There are two types of activation layers: ElementActivationLayer and TensorActivationLayer. ElementActivationLayer is used for activation functions that are applied element-wise to the input tensor. The sigmoid and ReLU activation functions are implemented in this way.

TensorActivationLayer is used for activation functions that accept a tensor input and return an output with the same shape. These functions are applied to the entire tensor at once. For example, the softmax activation function is implemented in this way, because it needs to sum the elements of the input Vector.

Parallel Architecture (Temporary)

NOTE: The parallel architecture is a temporary hack to improve training times until GPU optimizations are finished.

The parallel architecture exploits multithreading and the parallel nature of mini-batch gradient descent to accelerate network training. A layer using the parallel architecture must implement ParallelLayer, which extends Layer. The ParallelLayer interface specifies three parallel versions of the methods specified in Layer. The difference is that the parallel methods must not modify the state of the layer, with the exception of parallelUpdate().

The parallelForwardPass() method returns an object containing inputs and outputs for each layer in the network. A layer implementing this method must create a ParallelForwardPass object (or add to a previous one, from a previous layer for instance). This object maps Layer objects to input and output tensors, so that a layer can use itself as a key to obtain its latest input and output.

The parallelBackprop() method returns an object containing gradients for each layer. The result of the previous forward pass is given to the method so that layers can access their most recent inputs and outputs. This method returns a ParallelBackwardPass object, which maps Layers to their gradients. Gradients are provided as a list of tensor types, and layers can calculate gradients and put them in the object using their own instances as a key (just like ParallelForwardPass).

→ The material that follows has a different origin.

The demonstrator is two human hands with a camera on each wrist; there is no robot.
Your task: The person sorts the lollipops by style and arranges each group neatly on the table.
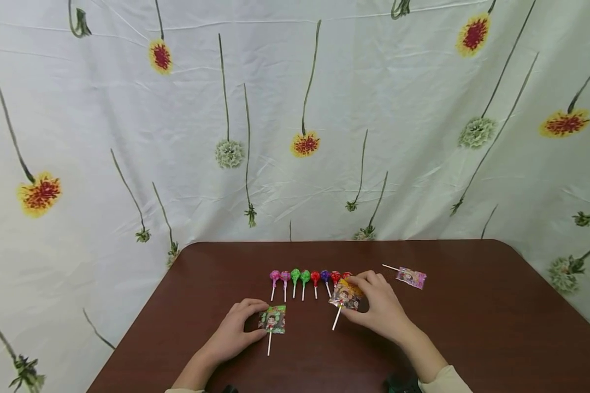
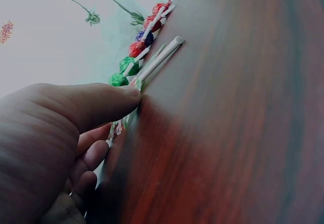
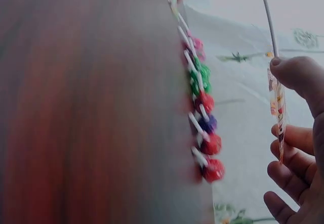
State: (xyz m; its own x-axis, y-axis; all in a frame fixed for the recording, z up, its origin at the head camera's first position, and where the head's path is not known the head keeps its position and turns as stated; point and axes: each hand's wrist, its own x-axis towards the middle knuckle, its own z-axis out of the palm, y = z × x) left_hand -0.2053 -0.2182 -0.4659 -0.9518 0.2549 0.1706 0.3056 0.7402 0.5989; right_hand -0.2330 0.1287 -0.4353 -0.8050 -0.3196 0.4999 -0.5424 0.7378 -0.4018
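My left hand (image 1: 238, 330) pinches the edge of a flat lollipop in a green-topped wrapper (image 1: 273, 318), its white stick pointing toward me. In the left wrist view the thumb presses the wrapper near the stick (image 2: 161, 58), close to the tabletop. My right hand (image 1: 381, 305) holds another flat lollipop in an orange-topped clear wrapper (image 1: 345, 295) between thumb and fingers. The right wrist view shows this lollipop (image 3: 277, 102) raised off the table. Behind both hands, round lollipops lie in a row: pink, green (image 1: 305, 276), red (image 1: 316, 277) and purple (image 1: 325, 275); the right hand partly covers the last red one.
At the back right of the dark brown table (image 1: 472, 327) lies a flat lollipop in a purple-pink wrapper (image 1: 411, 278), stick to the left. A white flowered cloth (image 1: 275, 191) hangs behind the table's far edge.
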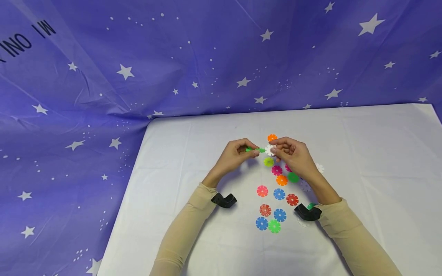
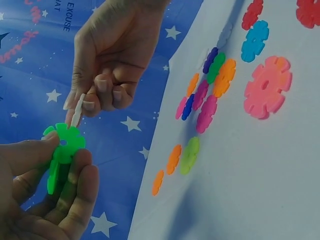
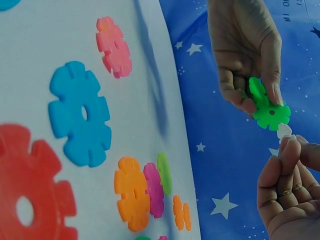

The parallelUpdate() method accepts the result of a previous backward pass. Layers can update their state in this function, because this is intended to be called after calculating all gradients for one mini-batch. If doing mini-batch SGD, several backward passes may need to be combined into one. This can be done by summing all the gradients associated with a given layer, then dividing by the size of one mini-batch.

GPU Optimizations (WIP)

GPU optimizations using OpenCL kernels and BLAS routines are a work in progress. This should significantly increase training speeds.